Page flipping to and from buffer caches is especially easy, because
buffer caches tend to be page aligned, and file systems like to move
data in page-sized or larger chunks.
> So, NFS has a CPU overhead hit as compared to optimized storage host bus
> adapters. The goal was to eliminate part of this hit, by getting rid of an
> extra copy.
How can you have fewer than zero copies?
> Now, this proposal doesn't fix the interrupt overhead problem.
> Optimized FC/SCSI NICs have one interrupt/transfer or less.
Interrupts are killers, and so for that last 5 or 10 years, a competetive
NFS system has had about 0.1 interrupts per packet. The trick is not
reducing the ratio of interrupts/packet, but reducing it only so far that
things don't slow down, and increasing the ratio when the total system
(client & server) moves into a regime that requires more interrupts.
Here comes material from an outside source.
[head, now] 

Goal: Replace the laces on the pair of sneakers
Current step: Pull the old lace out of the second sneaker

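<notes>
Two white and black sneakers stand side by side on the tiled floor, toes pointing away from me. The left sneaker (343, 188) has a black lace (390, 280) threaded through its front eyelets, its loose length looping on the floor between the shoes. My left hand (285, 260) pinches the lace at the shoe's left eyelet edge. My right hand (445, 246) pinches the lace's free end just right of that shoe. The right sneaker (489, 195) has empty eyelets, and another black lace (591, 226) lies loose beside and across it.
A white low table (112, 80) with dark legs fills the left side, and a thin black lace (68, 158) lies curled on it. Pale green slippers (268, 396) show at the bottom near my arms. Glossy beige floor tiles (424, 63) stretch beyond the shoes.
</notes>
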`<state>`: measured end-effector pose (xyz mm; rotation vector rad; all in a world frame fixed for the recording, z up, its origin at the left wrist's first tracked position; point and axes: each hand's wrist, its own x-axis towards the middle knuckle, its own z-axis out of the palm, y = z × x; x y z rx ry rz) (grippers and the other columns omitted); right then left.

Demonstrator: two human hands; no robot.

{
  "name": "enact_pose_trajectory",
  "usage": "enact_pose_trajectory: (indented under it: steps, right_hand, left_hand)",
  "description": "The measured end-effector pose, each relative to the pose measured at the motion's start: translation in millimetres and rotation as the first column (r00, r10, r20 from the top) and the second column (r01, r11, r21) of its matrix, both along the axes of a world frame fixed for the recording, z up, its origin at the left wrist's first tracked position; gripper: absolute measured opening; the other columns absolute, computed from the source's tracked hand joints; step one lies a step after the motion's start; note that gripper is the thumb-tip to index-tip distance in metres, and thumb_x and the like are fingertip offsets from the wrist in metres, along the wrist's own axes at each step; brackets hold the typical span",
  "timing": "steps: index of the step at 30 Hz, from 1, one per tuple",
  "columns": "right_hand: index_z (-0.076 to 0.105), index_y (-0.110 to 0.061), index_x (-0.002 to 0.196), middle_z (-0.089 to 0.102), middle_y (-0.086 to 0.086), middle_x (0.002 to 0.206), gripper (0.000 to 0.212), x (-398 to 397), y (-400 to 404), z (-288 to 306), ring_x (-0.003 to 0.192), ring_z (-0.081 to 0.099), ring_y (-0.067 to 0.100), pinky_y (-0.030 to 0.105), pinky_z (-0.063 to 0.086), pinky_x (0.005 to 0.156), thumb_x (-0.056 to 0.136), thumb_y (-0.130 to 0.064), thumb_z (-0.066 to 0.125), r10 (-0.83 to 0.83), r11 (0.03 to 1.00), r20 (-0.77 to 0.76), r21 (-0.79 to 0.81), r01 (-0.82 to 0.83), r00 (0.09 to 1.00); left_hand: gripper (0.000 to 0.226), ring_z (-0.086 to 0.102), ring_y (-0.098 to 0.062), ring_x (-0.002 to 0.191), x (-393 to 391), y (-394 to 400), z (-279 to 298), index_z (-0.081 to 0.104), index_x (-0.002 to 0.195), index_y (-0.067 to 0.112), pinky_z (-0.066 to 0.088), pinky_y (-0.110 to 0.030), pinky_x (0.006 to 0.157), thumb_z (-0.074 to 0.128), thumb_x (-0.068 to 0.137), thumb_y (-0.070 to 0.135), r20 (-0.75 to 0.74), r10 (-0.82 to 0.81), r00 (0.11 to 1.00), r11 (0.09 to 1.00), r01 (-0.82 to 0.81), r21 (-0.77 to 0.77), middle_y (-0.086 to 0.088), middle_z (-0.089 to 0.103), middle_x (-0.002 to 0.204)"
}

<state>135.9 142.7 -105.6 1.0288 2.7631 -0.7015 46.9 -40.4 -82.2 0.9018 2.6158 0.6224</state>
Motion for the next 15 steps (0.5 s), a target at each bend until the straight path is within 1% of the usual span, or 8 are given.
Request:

] From: Michael Krause <krause@cup.hp.com>
] It ain't free and there are plenty of reasons to avoid copying data since
] ...
] touching the buffers themselves. Also, one could use this technology with
] storage devices to bypass the server and send data to one or more NICs for
] remote access - RDMA is still quite good for this type of operation and
] does not involve touching the data.
There are other, much easier ways to separate data and control
information in the receiver than being forced to parse optional
new bits in TCP or IP headers.
For 10 years, network interfaces in commercial UNIX systems have been
putting the headers (including RPC/XDR) of incoming NFS traffic in one
place (a "small mbuf") and the data in another place (the buffer cache)
without extra copies, and without parsing any headers, not to mention
new header bits with the nasty problems of TCP or IP options.
And this despite the fact that the RPC/XDR stuff is between variable length
(recall the NFS group list) and a hard to predict length.